Er is geen omstandigheid aannemelijk geworden waardoor de wederrechtelijkheid aan het bewezenverklaarde zou ontbreken. Het bewezenverklaarde is daarom strafbaar.

5.Strafbaarheid van de verdachte

Er is geen omstandigheid aannemelijk geworden die de strafbaarheid van de verdachte uitsluit. De verdachte is daarom strafbaar.

6.Motivering van de sancties

6.1
Standpunt van de officier van justitie
De officier van justitie heeft gevorderd dat de verdachte zal worden veroordeeld tot een gevangenisstraf voor de duur van één jaar met aftrek van de tijd die de verdachte reeds in verzekering en in voorlopige hechtenis heeft doorgebracht.
Daarnaast heeft de officier van justitie gevorderd dat aan de verdachte de maatregel van terbeschikkingstelling (TBS) zal worden opgelegd, in de vorm van TBS met voorwaarden. Zij heeft gevorderd dat de rechtbank de voorwaarden zal stellen die zijn geadviseerd in het reclasseringsrapport van 12 mei 2023, en zal bevelen dat de TBS met voorwaarden dadelijk uitvoerbaar is. Ook heeft de officier van justitie gevorderd dat aan de verdachte de gedragsbeïnvloedende en vrijheidsbeperkende maatregel als bedoeld in artikel 38z van het Wetboek van Strafrecht (hierna: Sr) zal worden opgelegd.
6.2
Standpunt van de verdediging
De raadsvrouw van de verdachte heeft zich ten aanzien van de op te leggen maatregel gerefereerd aan het oordeel van de rechtbank.

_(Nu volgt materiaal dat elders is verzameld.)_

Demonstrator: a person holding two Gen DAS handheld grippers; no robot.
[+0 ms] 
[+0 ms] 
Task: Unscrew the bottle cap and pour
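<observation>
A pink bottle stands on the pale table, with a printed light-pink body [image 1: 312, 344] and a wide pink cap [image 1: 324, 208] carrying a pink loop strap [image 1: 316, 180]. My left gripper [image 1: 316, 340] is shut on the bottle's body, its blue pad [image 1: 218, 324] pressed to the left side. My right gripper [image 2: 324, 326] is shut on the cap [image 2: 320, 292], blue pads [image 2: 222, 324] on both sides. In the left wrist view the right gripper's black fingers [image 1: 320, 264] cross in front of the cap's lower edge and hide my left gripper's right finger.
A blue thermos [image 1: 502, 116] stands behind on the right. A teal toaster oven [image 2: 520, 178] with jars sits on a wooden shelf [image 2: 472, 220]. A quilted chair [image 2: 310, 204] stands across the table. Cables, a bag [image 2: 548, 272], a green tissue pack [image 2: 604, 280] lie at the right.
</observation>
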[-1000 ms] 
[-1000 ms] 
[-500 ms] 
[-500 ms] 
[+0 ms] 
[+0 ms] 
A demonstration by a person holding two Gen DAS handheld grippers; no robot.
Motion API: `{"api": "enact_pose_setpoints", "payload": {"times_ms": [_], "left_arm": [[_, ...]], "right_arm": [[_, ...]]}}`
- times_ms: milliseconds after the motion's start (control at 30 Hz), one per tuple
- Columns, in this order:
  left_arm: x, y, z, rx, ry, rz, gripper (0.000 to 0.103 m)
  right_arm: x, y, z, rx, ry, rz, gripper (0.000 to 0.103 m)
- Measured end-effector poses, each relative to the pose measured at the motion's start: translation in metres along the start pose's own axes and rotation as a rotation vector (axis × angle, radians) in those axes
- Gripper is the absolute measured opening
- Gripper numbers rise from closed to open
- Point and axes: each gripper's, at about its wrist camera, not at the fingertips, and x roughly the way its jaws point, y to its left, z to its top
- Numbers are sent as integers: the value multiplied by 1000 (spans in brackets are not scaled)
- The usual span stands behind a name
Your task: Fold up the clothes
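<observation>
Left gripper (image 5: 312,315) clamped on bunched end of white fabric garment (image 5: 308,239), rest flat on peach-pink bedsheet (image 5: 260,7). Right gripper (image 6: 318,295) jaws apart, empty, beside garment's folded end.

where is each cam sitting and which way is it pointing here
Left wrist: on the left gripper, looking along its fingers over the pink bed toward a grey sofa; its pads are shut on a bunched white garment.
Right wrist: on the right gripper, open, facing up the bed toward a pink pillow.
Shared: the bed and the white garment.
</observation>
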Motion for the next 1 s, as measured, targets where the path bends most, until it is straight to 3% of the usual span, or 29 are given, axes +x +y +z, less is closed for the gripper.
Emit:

De raadsvrouw heeft naar voren gebracht dat de verdachte zelf meer achter de oplegging van TBS met voorwaarden (zoals geadviseerd door de psychiater) dan oplegging van een ISD-maatregel (zoals geadviseerd door de psycholoog) staat. Het is belangrijk voor de verdachte dat hij hulp krijgt voor zijn verslaving en psychische problematiek.
De raadsvrouw heeft daarnaast verzocht om aan de verdachte een gevangenisstraf op te leggen die gelijk is aan de tijd die de verdachte al in voorarrest heeft gezeten, zodat de verdachte meteen kan starten met zijn behandeling.
6.3
Oordeel van de rechtbank
Bij de beslissing over de sancties die aan de verdachte moeten worden opgelegd, heeft de rechtbank zich laten leiden door de aard en de ernst van het bewezenverklaarde en de omstandigheden waaronder dit is begaan, alsmede de persoon van de verdachte, zoals van een en ander uit het onderzoek ter terechtzitting is gebleken.

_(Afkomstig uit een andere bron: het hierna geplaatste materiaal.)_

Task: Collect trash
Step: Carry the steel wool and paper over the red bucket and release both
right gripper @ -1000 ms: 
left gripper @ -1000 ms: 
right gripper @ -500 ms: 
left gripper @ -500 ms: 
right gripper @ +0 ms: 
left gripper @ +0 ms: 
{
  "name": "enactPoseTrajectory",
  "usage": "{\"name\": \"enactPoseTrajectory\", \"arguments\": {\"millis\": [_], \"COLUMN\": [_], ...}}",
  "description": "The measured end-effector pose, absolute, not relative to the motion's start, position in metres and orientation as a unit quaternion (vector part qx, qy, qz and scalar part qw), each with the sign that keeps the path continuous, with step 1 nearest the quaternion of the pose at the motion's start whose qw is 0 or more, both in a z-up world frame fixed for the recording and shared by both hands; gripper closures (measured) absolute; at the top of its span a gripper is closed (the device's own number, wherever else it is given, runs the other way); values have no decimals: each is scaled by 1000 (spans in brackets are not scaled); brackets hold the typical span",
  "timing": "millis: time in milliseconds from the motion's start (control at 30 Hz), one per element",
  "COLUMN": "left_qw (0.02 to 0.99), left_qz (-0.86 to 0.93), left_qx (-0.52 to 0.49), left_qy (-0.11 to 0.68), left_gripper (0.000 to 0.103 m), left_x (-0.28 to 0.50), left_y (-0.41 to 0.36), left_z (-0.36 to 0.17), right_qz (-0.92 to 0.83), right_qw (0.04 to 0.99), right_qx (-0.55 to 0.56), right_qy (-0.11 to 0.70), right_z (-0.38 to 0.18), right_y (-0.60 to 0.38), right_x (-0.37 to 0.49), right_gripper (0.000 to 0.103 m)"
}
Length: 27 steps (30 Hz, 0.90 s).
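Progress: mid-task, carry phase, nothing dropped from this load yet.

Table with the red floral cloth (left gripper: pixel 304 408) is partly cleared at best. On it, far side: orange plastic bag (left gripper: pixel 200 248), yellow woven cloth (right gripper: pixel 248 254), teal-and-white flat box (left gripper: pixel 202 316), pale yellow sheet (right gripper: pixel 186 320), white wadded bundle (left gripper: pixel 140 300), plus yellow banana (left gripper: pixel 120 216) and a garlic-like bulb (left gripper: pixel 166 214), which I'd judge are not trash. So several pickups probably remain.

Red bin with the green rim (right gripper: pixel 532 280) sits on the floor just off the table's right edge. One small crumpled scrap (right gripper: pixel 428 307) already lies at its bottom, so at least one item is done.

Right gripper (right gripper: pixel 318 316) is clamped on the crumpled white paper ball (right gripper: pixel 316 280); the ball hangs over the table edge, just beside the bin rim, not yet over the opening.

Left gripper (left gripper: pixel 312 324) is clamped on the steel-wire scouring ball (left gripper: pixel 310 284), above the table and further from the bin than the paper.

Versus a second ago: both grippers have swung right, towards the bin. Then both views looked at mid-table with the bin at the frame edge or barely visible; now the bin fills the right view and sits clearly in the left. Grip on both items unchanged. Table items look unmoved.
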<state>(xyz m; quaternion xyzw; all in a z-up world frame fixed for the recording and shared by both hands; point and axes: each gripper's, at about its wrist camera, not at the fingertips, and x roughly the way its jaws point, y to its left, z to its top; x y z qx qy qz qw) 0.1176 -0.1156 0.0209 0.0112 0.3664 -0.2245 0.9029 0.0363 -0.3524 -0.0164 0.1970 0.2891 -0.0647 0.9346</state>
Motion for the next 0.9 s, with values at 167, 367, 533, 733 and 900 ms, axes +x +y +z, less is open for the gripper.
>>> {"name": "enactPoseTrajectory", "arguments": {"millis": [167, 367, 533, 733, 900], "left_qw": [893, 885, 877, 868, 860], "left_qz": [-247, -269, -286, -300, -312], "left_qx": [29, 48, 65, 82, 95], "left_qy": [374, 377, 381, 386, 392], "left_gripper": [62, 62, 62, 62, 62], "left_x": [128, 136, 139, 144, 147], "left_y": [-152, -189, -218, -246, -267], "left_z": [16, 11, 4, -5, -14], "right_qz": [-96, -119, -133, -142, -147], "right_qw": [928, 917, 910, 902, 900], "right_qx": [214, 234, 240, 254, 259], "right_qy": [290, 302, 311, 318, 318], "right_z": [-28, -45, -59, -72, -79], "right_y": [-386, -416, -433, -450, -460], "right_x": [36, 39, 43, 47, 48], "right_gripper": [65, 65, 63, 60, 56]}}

In het bijzonder heeft de rechtbank het volgende in aanmerking genomen.
Ernst van de feiten
De verdachte heeft zich in een periode van ongeveer één maand schuldig gemaakt aan vijf (winkel)overvallen, waarbij hij telkens het slachtoffer met een mes heeft bedreigd. Ook heeft de verdachte in (of rondom) diezelfde periode vijf winkeldiefstallen gepleegd. Daarnaast heeft de verdachte zich schuldig gemaakt aan de verduistering van aanhangwagens. De verdachte heeft zich bij het plegen van al deze feiten enkel laten leiden door geldzucht om zijn (drugs)verslaving te bekostigen.

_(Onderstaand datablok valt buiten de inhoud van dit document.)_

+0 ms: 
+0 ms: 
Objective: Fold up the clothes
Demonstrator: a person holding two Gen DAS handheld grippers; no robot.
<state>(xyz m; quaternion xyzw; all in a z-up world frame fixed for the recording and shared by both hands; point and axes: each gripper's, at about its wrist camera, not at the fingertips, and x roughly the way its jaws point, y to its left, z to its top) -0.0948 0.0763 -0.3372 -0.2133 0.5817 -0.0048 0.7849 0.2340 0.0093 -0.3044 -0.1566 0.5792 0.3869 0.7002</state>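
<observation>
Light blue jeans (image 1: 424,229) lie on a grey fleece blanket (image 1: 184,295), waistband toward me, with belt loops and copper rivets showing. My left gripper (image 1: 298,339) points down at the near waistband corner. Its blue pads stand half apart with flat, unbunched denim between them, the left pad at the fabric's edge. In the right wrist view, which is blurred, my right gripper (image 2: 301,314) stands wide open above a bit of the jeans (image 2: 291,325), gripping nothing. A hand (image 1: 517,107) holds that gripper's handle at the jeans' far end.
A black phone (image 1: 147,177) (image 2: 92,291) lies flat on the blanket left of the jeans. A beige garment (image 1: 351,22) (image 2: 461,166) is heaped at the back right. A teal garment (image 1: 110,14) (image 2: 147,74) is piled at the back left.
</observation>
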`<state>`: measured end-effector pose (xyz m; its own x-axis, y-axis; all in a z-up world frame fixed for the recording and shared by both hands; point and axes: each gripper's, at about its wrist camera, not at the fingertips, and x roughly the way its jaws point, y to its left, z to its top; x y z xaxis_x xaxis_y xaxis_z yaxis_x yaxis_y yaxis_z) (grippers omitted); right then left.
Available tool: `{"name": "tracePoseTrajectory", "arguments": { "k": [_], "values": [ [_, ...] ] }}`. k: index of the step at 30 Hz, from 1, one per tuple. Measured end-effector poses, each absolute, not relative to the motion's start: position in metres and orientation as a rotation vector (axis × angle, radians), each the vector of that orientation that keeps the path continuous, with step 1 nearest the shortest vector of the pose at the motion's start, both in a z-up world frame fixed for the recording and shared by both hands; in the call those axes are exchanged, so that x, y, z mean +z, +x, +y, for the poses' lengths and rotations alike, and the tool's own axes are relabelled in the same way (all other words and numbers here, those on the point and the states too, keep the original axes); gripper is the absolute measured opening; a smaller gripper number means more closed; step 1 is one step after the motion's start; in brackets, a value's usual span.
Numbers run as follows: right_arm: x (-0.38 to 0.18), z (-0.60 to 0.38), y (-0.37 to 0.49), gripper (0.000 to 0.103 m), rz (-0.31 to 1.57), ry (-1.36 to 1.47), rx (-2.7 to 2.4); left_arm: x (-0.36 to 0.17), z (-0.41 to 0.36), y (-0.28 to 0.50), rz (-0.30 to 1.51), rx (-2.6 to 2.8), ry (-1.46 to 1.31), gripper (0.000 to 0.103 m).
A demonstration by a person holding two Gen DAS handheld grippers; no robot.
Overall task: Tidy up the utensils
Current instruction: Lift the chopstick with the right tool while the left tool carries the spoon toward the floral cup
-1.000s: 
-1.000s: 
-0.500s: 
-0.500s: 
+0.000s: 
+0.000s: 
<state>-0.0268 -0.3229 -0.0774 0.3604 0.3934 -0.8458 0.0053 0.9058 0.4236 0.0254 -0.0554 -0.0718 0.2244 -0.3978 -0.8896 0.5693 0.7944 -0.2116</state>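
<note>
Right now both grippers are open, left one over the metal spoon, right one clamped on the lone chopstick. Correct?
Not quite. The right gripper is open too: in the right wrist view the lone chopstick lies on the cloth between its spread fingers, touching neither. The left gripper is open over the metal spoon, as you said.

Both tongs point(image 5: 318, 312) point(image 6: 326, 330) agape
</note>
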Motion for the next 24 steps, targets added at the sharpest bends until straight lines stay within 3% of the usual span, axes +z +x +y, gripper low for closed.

Door zijn handelen heeft de verdachte de bij de overvallen de slachtoffers veel angst aangejaagd. De ervaring leert dat slachtoffers van gewapende overvallen vaak langdurig psychische klachten ondervinden. Ook wakkeren dergelijke ernstige feiten in de maatschappij voorkomende gevoelens van angst en onveiligheid aan. De verdachte heeft ter terechtzitting verklaard dat hij de overvallen als ‘een schrikmomentje’ voor de slachtoffers ziet en dat hij er vanuit ging dat de betrokken medewerkers hiervoor wel een training zouden hebben gehad. De verdachte bagatelliseert hiermee de ernst van de door hem gepleegde feiten, neemt geen volledige verantwoordelijkheid en lijkt niet in te zien wat zijn handelen teweeg brengt bij de slachtoffers. Dit rekent de rechtbank de verdachte aan.
Met het plegen van de winkeldiefstallen en de verduisteringen heeft de verdachte er bovendien blijk van gegeven geen respect te hebben voor het eigendomsrecht van anderen en heeft hij de aangevers schade en overlast bezorgd.
De ernst van de feiten rechtvaardigt in beginsel een onvoorwaardelijke gevangenisstraf.
Persoon van de verdachte
Met betrekking tot de persoon van de verdachte heeft de rechtbank in het bijzonder gelet op
het op naam van de verdachte staand Uittreksel Justitiële Documentatie, gedateerd 31 maart 2023, en op voorlichtingsrapporten van de psychiater, de psycholoog en de reclassering die over de verdachte zijn opgesteld.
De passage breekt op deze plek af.